Kappler, chairman since Premier's flotation in 2004, announced on Monday he would step down later this year once a successor had been appointed. Premier said the decision was voluntary and had not contrary to speculation been the result of any shareholder pressure.

Senior City sources said shareholders would expect the new chairman to cut Premier's heavy debt burden more rapidly. Two weeks ago, Premier released a trading update warning profits would be "at the bottom end" of forecasts, leading Premier's share price to fall a further 14% leaving shares 90% below their 2008 levels.

"Premier needs to tackle its debt before it can generate serious profits," said one financial source. "It's not in a position to do this by selling off brands. Hovis is performing well, but has rivals with deep pockets running tight ships. Who'd want to enter that market?

"The result is that to pay off debt quicker, the company will have to get ruthless on costs and that could mean cutting staff."

Premier Foods manufacturing staff said there were signs belt-tightening had already begun. Some have reported loss of privileges and tightening on discipline in the business, which has traditionally enjoyed good staff relations.

One union official told The Grocer that management had contacted several union reps and staff, including himself, to stress the need for commercial confidentiality.
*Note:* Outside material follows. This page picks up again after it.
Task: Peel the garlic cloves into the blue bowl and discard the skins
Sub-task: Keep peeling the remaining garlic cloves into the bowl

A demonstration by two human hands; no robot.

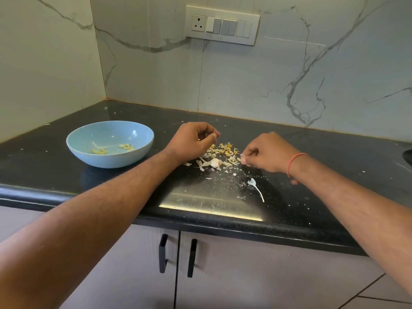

He said he was told not to discuss any company information publicly, a move he believed could signal potential job losses or plant closures.

Analysts suggested Kappler's departure could fuel unhappiness in the City with Premier management, including CEO Robert Schofield. However, others said Schofield continued to enjoy good relations with key shareholders, particularly Warburg Pincus, who took a major stake following last year's debt restructuring.